[Given data]
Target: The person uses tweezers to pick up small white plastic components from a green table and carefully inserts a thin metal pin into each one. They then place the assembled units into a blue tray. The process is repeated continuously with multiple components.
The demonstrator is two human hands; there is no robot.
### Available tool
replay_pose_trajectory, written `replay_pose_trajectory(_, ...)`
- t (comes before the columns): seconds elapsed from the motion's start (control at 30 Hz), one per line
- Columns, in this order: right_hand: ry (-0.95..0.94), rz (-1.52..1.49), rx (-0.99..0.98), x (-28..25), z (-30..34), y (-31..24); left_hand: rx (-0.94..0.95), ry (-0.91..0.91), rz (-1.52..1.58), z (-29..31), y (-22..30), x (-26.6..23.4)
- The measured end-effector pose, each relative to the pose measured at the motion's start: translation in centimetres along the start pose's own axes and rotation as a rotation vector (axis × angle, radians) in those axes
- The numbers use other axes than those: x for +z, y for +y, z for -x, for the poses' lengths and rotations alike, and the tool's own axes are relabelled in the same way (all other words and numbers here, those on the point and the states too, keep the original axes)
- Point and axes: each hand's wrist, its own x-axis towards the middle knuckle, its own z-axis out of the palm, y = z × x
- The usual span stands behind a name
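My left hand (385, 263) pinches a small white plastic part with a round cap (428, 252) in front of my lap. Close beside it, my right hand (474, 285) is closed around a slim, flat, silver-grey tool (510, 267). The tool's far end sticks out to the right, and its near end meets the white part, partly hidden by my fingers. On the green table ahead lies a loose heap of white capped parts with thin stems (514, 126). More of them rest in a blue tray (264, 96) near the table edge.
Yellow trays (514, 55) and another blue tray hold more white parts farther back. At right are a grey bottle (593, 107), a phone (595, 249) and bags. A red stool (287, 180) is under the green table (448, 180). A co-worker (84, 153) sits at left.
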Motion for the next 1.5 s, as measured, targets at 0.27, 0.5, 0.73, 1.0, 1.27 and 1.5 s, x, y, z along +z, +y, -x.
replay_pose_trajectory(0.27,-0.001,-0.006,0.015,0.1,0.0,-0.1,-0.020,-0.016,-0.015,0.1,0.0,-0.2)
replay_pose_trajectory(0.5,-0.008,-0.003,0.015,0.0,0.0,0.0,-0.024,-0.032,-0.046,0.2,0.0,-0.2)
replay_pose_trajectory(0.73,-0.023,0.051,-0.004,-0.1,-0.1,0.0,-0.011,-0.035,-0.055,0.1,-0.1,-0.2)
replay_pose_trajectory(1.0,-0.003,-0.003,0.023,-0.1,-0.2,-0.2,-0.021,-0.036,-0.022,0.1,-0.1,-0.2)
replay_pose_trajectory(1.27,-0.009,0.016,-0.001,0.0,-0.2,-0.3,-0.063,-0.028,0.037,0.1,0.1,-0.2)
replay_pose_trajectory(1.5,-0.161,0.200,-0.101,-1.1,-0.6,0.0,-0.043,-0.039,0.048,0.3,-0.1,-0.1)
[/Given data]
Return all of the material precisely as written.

Target: The person uses tweezers to pick up small white plastic components from a green table and carefully inserts a thin metal pin into each one. They then place the assembled units into a blue tray. The process is repeated continuously with multiple components.
The demonstrator is two human hands; there is no robot.
### Available tool
replay_pose_trajectory, written `replay_pose_trajectory(_, ...)`
- t (comes before the columns): seconds elapsed from the motion's start (control at 30 Hz), one per line
- Columns, in this order: right_hand: ry (-0.95..0.94), rz (-1.52..1.49), rx (-0.99..0.98), x (-28..25), z (-30..34), y (-31..24); left_hand: rx (-0.94..0.95), ry (-0.91..0.91), rz (-1.52..1.58), z (-29..31), y (-22..30), x (-26.6..23.4)
- The measured end-effector pose, each relative to the pose measured at the motion's start: translation in centimetres along the start pose's own axes and rotation as a rotation vector (axis × angle, radians) in those axes
- The numbers use other axes than those: x for +z, y for +y, z for -x, for the poses' lengths and rotations alike, and the tool's own axes are relabelled in the same way (all other words and numbers here, those on the point and the states too, keep the original axes)
- Point and axes: each hand's wrist, its own x-axis towards the middle knuckle, its own z-axis out of the palm, y = z × x
- The usual span stands behind a name
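My left hand (385, 263) pinches a small white plastic part with a round cap (428, 252) in front of my lap. Close beside it, my right hand (474, 285) is closed around a slim, flat, silver-grey tool (510, 267). The tool's far end sticks out to the right, and its near end meets the white part, partly hidden by my fingers. On the green table ahead lies a loose heap of white capped parts with thin stems (514, 126). More of them rest in a blue tray (264, 96) near the table edge.
Yellow trays (514, 55) and another blue tray hold more white parts farther back. At right are a grey bottle (593, 107), a phone (595, 249) and bags. A red stool (287, 180) is under the green table (448, 180). A co-worker (84, 153) sits at left.
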Motion for the next 1.5 s, as measured, targets at 0.27, 0.5, 0.73, 1.0, 1.27 and 1.5 s, x, y, z along +z, +y, -x.
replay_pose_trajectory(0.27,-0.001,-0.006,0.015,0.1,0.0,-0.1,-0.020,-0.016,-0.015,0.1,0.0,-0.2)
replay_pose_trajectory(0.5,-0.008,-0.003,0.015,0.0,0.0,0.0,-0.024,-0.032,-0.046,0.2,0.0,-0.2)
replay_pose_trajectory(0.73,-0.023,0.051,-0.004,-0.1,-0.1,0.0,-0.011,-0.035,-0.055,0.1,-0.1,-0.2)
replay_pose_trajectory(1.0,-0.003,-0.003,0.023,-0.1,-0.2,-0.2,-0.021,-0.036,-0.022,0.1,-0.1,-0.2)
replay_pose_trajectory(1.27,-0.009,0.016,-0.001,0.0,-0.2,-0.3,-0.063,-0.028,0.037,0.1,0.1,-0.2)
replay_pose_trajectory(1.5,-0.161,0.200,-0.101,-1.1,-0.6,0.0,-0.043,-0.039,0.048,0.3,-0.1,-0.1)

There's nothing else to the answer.